Conference Coverage

Change in approach advised for treatment-resistant depression



– Successfully treating patients who have treatment-resistant depression (TRD) means leaving acute intervention behind and adopting more chronic remediation techniques, Scott T. Aaronson, MD, said at the annual conference of the Anxiety and Depression Association of America.

“We need to change the paradigm; most of the research is looking at a 6- to 12-week outcome measure,” said Dr. Aaronson, director of the clinical research program at Sheppard Pratt Health System, Baltimore. “These are folks who have been depressed for most of their adult lives, and we don’t tend to take a longer-term perspective when looking at this.”

Treatment-resistant depression, Dr. Aaronson said, can be conceptualized as two levels. The first is failure of two agents or treatments, and the second is a failure of four or more agents – including electroconvulsive therapy. In light of those levels, Dr. Aaronson suggests approaching depression as one would cancer, with different stages of failure determining payment for more expensive treatments.

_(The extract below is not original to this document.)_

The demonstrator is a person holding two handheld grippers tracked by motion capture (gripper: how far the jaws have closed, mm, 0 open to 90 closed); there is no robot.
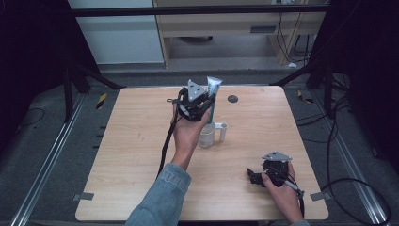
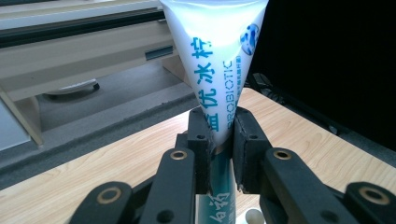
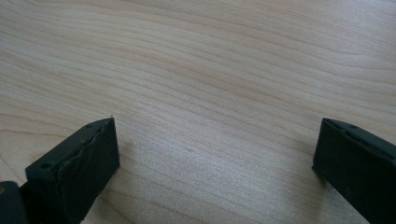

Dr. Scott T. Aaronson, director of clinical research at Sheppard Pratt Health System, Baltimore Courtesy Dr. Scott T. Aaronson

Before planning how best to handle treatment-resistant depression, it is important for psychiatrists to understand its complexity, and address the issues associated with current psychiatric diagnoses, Dr. Aaronson said.

Diagnoses now are based purely on phenomenological analysis rather than biological analysis, he said. “Basically, it’s a room full of people getting together to decide what the diagnostic criteria are,” Dr. Aaronson said. “It’s eminence-based medicine, not evidence-based medicine.”

This approach creates a large gray area in which diagnoses can fall, making it more difficult to distinguish between bipolar and unipolar depression, as well as tough to distinguish psychotic and nonpsychotic illnesses.

If a patient displayed mood instability, for example, but not enough to fit the criteria of bipolar disorder, this scenario would present a dilemma for psychiatrists unable to diagnose the patient as bipolar and unconvinced that it would help to treat the patient as only being depressed, according to an example from Dr. Aaronson.